Германия имела теперь в союзниках Японию, а в противниках – Соединенные Штаты. При всем своем презрении к Америке Гитлер не знал, как ее победить. Он подозревал, что, если не найдет способа немедленно захватить Россию, может проиграть войну.
Чередуя подавленное молчание с пламенными монологами, он сам понимал, когда разглагольствовал в одиночестве, что повторяет свои былые речи и начинает смахивать на собственную карикатуру. Он жаждал действия – и увяз в затянувшейся войне, превратившейся в мировую.

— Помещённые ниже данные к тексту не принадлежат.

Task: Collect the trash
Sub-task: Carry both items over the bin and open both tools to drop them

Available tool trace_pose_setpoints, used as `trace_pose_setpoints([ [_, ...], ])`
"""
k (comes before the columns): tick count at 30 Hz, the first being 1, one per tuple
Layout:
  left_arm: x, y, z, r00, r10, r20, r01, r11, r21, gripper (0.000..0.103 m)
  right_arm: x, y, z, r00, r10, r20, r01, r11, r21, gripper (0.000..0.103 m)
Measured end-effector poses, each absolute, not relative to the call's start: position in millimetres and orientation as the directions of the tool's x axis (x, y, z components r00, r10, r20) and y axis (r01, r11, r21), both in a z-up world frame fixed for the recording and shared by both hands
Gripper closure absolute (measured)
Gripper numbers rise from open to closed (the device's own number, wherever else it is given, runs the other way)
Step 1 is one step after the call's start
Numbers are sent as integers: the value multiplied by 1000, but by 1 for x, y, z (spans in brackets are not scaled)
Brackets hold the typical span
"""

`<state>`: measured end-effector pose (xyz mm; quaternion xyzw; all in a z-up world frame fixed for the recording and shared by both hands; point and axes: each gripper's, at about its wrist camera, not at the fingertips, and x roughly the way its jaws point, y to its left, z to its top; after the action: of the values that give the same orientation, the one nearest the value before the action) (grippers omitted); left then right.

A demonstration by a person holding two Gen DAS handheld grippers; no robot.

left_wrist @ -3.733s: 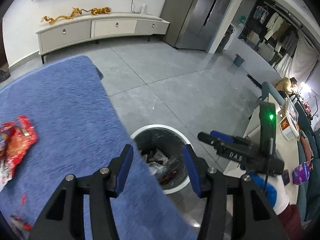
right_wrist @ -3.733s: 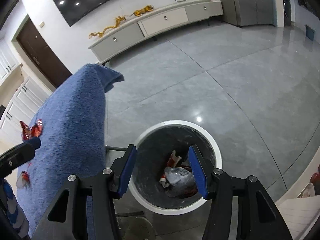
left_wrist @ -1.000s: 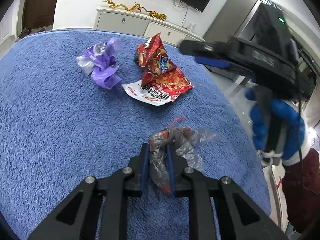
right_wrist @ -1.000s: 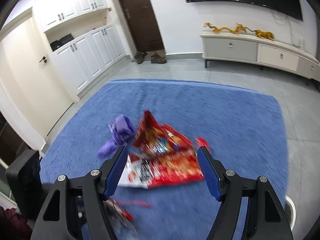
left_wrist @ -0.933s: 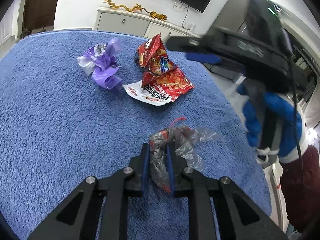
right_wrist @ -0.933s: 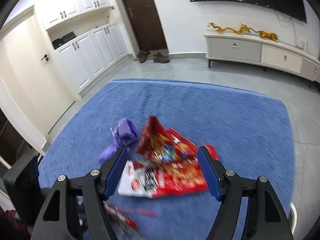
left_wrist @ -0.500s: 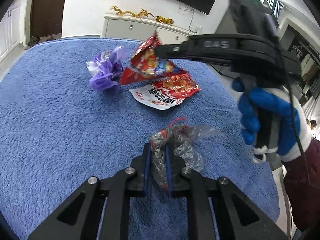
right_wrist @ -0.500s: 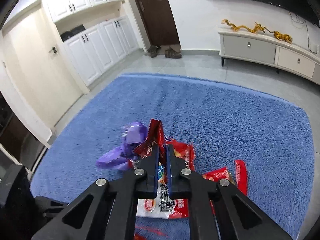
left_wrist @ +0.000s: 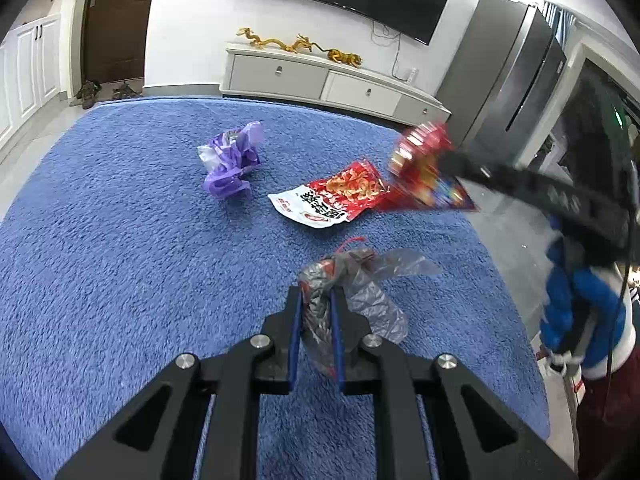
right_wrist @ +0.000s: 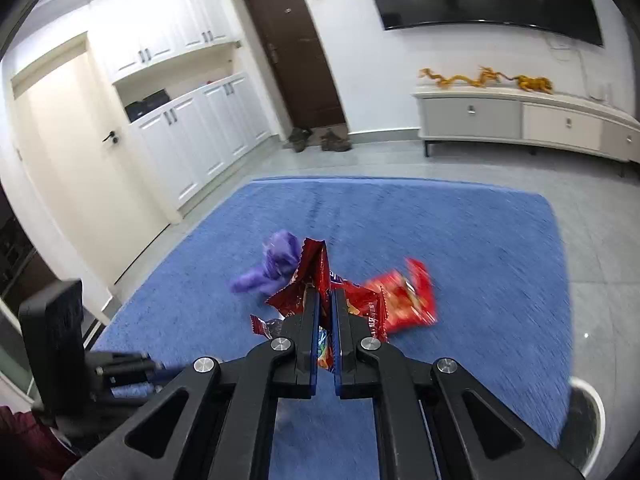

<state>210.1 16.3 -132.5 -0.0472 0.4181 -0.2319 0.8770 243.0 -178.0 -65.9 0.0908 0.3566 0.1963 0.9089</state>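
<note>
My left gripper [left_wrist: 316, 294] is shut on a crumpled clear plastic wrapper [left_wrist: 360, 284] just above the blue rug [left_wrist: 120, 260]. My right gripper [right_wrist: 325, 294] is shut on a dark red snack bag [right_wrist: 314, 264] and holds it off the rug; the bag also shows blurred in the left wrist view [left_wrist: 424, 168]. A red and white snack bag [left_wrist: 332, 198] and a crumpled purple wrapper [left_wrist: 232, 158] lie on the rug; they show in the right wrist view as the red bag [right_wrist: 404, 300] and the purple wrapper [right_wrist: 276, 266].
A white-rimmed trash bin [right_wrist: 588, 420] stands off the rug's near right corner. A low white TV cabinet [left_wrist: 328, 84] lines the far wall. White cupboards [right_wrist: 192, 140] and a brown door [right_wrist: 296, 52] are beyond the rug. Grey floor tiles surround it.
My right gripper has lifted the dark red snack bag off the rug and swung it to the right. The left gripper has stayed shut on the clear wrapper.
</note>
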Motion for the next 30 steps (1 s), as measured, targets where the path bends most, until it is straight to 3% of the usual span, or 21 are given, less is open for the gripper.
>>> trace_pose_setpoints([
  [12,207,-16,-132,525,-448,-724,393,882,-261,90,170,-265,-87,715,238,-658,-61,958,281,98],
  [30,209,-80,-121,497,-464,-733,481,851,-212,90,138,-322,-93,774,157,-613,39,955,294,98],
])
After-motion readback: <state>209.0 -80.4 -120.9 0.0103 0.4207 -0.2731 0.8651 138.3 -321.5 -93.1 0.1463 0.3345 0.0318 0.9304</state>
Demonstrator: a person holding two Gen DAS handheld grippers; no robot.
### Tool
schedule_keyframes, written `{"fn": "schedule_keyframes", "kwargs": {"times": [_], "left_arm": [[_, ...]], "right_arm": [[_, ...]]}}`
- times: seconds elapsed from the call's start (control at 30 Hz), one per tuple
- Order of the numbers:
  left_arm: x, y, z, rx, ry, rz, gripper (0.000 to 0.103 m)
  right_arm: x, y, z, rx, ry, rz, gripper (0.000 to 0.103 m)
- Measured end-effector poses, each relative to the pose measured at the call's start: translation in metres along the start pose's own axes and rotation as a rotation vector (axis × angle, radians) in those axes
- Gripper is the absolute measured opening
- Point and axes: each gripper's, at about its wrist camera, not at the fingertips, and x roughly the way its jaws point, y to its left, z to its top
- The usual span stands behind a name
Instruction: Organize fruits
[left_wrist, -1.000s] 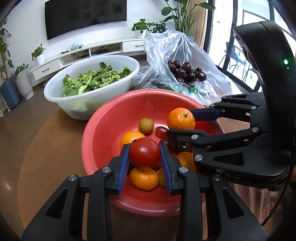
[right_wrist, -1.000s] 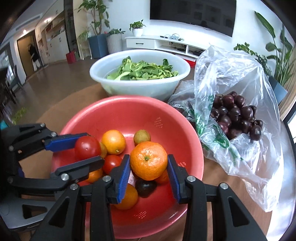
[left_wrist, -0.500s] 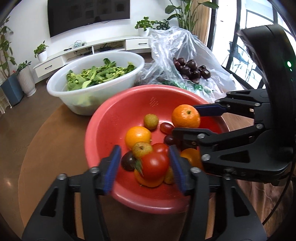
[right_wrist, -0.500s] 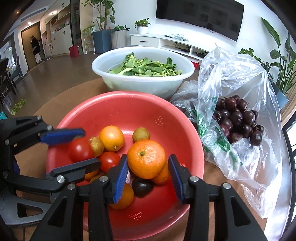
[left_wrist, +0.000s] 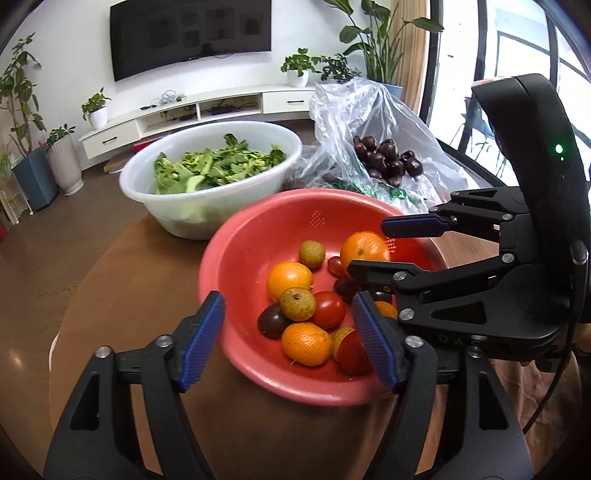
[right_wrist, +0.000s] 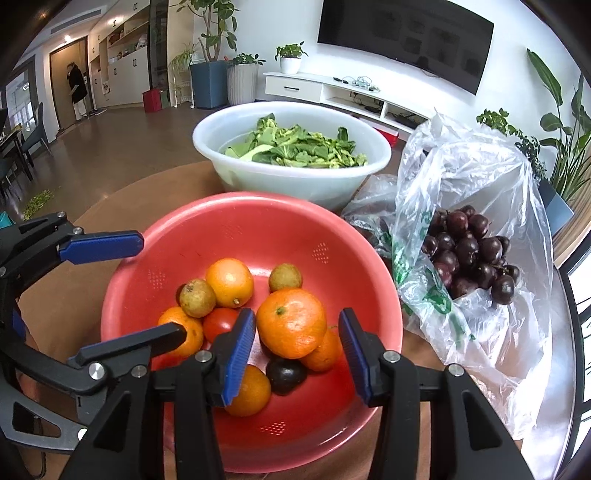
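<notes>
Colander (right_wrist: 184, 258): red plastic, round, with small patches of drain holes; it sits on the brown table (left_wrist: 122, 280), just in front of the basin.
Fruit: all of it lies loose in the bottom of the colander, packed close and touching.
Oranges: five can be counted from the right wrist view; the largest (right_wrist: 291, 323) is bright, dimpled and glossy, with a green stem dot on top.
Tomatoes: two red ones show in the left wrist view, one (left_wrist: 327, 309) in the middle of the pile and one partly hidden behind the claw's finger.
Brown-green fruits: two, small, round and rough-skinned (right_wrist: 197, 298).
Dark plums: at least two in the colander (right_wrist: 286, 374), nearly black and shiny.
Left claw (left_wrist: 291, 343): wide open, holding nothing, over the near rim of the colander.
Right claw (right_wrist: 297, 350): open, its blue pads on either side of the largest orange; whether they touch it cannot be told.
Basin (right_wrist: 240, 173): one, white, full of green leaves.
Bag (right_wrist: 517, 206): one, clear plastic, right of the colander, holding a heap of dark fruit too crowded to count.
</notes>
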Motion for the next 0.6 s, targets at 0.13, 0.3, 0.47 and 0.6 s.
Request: {"fn": "schedule_keyframes", "kwargs": {"times": [0.13, 0.3, 0.47, 0.6], "left_arm": [[-0.014, 0.005, -0.005, -0.023, -0.022, 0.01, 0.084], [-0.038, 0.005, -0.012, -0.052, -0.067, 0.045, 0.098], [-0.076, 0.003, -0.025, -0.103, -0.157, 0.098, 0.102], [-0.117, -0.013, -0.034, -0.097, -0.257, 0.211, 0.102]], "right_arm": [[-0.008, 0.001, 0.0, 0.016, -0.014, -0.006, 0.056], [-0.026, -0.002, -0.009, 0.068, -0.032, -0.007, 0.06], [-0.059, -0.004, -0.026, 0.142, -0.09, -0.007, 0.076], [-0.093, -0.004, -0.045, 0.203, -0.166, -0.007, 0.084]]}}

Разумеется, он искал запасные выходы. Он даже тайно протянул руку Англии, предложив прекратить боевые действия и поделить между собой Европу. Но Лондон проигнорировал предложение. Все из-за этого Черчилля, этого парламентария, продавшегося мировому еврейству, этого воскресного художника! Сарказмы несостоявшегося художника Гитлера в адрес художника-любителя Черчилля маскировали уважение. Черчилль стал единственным достойным противником, которого признавал Гитлер за многие годы, но он бы скорее умер, чем произнес это вслух. И чем упорнее Черчилль игнорировал его предложения, тем сильнее разгоралась в нем ненависть. И бедняга Рудольф Гесс, томящийся в британской тюрьме… Это Гитлер думал in petto , [27]но официально он говорил о Рудольфе Гессе не иначе как о предателе, который своим безумным поступком в высшей степени его разочаровал.